These pieces originally appeared as a weekly column entitled “Lessons” in The New York Times between 1999 and 2003.
[ THIS ARTICLE FIRST APPEARED IN THE NEW YORK TIMES ON APRIL 18, 2001 ]
Novel way on teacher pay
CINCINNATI — A radical experiment in teacher pay here could become a national model if successful. It rewards teachers for performance, and measures that performance not by student test results but by efforts at thorough evaluation of teacher skills.
It seems reasonable that better teaching should elicit more learning, but what levers can districts use to get better teaching? Raising salaries when student scores improve is one way, but there are too few students in any class for small gains to be accurate reflections of instructional competence. Conditions beyond teachers’ control affect scores. And making raises contingent on score increases could create incentives for an excessive focus on tests, displacing other important activities.
A second approach is to raise teacher pay to attract more qualified college graduates to the profession. But as a practical matter, most dollars for teacher salary increases typically go to those already employed, not to novices.
In Cincinnati, as elsewhere, teachers have always received raises for years of service, regardless of performance, and for more graduate study, even in courses unrelated to teaching. But this year the district is evaluating teacher skills. Starting in 2003, the more proficient will get higher salaries. The pay of others could be cut.
With help from Charlotte Danielson of the Educational Testing Service and Allan Odden, a University of Wisconsin professor, the district and the teachers union have agreed to judge teachers on 16 distinct skill standards, with multiple criteria for each.
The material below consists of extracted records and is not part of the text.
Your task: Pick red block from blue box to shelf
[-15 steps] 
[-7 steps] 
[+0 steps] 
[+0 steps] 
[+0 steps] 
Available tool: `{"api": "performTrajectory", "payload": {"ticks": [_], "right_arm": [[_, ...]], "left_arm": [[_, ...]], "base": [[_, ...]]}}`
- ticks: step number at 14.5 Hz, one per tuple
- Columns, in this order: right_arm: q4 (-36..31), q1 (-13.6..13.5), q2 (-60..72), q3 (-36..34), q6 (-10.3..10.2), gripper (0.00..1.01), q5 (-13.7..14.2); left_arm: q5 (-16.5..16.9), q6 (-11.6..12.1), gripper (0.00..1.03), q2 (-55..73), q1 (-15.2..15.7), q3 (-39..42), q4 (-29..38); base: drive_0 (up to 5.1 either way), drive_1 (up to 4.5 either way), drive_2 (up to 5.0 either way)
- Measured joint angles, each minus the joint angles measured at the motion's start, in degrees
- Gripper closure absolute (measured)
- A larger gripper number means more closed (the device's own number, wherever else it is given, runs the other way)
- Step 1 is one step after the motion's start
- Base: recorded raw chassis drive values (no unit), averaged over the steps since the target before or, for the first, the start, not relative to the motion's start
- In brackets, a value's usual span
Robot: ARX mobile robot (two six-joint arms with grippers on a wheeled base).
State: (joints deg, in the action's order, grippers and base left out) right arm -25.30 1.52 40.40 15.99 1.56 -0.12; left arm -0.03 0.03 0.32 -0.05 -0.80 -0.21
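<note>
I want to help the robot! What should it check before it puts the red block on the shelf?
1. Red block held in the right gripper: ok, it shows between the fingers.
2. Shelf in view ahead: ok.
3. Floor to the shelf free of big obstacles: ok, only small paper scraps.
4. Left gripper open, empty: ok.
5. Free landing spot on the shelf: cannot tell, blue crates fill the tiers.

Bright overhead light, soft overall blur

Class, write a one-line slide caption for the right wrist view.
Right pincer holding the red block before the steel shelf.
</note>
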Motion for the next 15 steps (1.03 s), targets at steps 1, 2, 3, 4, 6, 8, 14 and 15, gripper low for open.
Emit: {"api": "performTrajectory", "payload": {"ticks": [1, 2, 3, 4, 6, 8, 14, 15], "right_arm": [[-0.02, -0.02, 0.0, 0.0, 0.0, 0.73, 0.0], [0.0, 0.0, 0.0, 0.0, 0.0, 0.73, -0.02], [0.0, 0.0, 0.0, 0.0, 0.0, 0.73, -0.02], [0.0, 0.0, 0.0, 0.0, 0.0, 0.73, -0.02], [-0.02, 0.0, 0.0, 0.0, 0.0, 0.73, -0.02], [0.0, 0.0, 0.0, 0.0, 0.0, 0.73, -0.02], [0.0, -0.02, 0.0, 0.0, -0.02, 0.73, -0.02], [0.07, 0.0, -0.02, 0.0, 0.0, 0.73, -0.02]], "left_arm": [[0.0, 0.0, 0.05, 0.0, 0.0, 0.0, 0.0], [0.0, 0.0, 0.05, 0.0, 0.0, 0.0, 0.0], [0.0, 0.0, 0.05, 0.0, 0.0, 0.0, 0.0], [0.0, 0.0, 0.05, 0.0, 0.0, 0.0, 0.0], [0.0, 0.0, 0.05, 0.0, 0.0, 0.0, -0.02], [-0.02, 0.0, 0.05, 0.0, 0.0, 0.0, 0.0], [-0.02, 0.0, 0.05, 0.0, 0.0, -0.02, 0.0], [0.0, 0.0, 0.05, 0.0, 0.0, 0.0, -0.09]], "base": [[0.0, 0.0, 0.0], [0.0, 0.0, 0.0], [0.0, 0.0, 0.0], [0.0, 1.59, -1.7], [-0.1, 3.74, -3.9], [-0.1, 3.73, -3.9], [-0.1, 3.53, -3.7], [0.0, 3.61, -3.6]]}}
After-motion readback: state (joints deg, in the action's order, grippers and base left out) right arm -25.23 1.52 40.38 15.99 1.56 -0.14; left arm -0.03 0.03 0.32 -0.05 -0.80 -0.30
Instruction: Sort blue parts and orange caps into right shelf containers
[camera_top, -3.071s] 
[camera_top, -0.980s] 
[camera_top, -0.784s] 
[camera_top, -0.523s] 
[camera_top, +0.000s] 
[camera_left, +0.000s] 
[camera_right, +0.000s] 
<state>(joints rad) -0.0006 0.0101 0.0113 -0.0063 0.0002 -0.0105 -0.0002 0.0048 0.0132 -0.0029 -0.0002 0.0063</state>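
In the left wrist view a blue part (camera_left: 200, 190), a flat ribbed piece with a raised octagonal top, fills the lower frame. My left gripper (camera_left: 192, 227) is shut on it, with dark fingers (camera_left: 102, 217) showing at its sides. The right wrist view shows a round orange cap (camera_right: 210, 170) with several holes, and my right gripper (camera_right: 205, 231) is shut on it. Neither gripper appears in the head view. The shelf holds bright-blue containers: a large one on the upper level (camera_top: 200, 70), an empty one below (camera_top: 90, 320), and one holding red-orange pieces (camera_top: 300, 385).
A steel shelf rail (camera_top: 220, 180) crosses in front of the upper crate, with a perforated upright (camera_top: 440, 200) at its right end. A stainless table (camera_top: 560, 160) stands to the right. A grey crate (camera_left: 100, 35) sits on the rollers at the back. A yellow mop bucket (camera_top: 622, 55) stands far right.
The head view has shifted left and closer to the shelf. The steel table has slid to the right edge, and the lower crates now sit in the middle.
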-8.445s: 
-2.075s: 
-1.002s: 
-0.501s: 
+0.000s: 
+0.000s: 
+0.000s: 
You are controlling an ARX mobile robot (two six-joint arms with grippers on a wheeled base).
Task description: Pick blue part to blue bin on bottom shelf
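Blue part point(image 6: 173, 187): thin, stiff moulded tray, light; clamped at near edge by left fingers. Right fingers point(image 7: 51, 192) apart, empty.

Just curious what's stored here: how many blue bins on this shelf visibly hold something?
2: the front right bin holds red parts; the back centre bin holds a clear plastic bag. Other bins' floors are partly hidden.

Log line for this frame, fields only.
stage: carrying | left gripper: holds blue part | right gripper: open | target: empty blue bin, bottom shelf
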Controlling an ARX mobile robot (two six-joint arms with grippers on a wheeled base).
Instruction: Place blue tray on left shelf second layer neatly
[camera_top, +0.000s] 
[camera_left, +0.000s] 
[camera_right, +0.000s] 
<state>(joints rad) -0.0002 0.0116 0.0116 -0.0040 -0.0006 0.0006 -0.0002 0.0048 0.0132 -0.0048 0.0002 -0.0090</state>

Pay will rely on the quality of teaching, not on student test results.
One of the first to have been judged is Cheryl Staples, a second- grade teacher. By year’s end, Ms. Staples, a 22-year veteran, will have been observed four times by a full- time evaluator and twice by her principal. The principal has also graded Ms. Staples’s lesson plans, examples of student work, letters to parents, her participation on faculty committees and whether she seeks added education to improve her teaching.
Ms. Staples will no doubt get the highest rating and thus a raise when new salaries take effect. The evaluator gave her high marks for criteria like how she engaged pupils in lessons and whether there was mutual respect among the children. In five years, she will be evaluated anew.
In some areas, the evaluator and the principal noted that further growth was possible. Perhaps Ms. Staples could have done more to help pupils react to peers’ responses when discussing a story. Perhaps she didn’t fully use all types of assessments — children’s answers to questions, written work, their efforts at self-evaluation, and tests.
Many kinks must be worked out before other districts copy the plan. Cincinnati has commissioned research to see if different evaluators give similar teachers similar ratings.
And nobody yet knows the plan’s cost. The district expected its 12 evaluators to assess about 700 of Cincinnati’s 3,100 teachers this year, with time allotted for training, observations, written reports and meetings with principals to seek consensus on ratings. But this did not fully account for travel between schools or the practical difficulties that keep observations from continuing until the last day of a term. Perhaps fewer observations will be required.
Further, the school board and the union may not share expectations. Board members expect little change in average salary, thinking that as many teachers will get cuts as raises. But union leaders expect overall increases, because they believe teachers will more often demonstrate exemplary skills.
It is too early to say, but the union outlook seems more realistic. There may be more good teachers than the board realizes, and perhaps the new system will itself spur improvement. The standards give clarity about what is expected. The district trains teachers to meet them. Teachers should learn from their evaluations, so the plan itself could help them up the pay ladder. Whether the board will keep its word and finance higher salaries if many prove deserving is of course unknowable.
The Cincinnati superintendent, Steven J. Adamowski, was once a fellow of the conservative Hudson Institute, where many believe that student scores ought to determine pay. Dr. Adamowski says this is impractical for now, given the number of skeptics, but hopes to show that students make greater gains when their teachers earn higher ratings. If so, he expects to convince the skeptics that salaries could ultimately rely on student scores.
Designing salary incentives to improve instruction is a gamble, because it will always be difficult to measure precisely the effort and skill of teachers. But if the key to more learning is better teaching, Cincinnati’s experiment is the one to watch.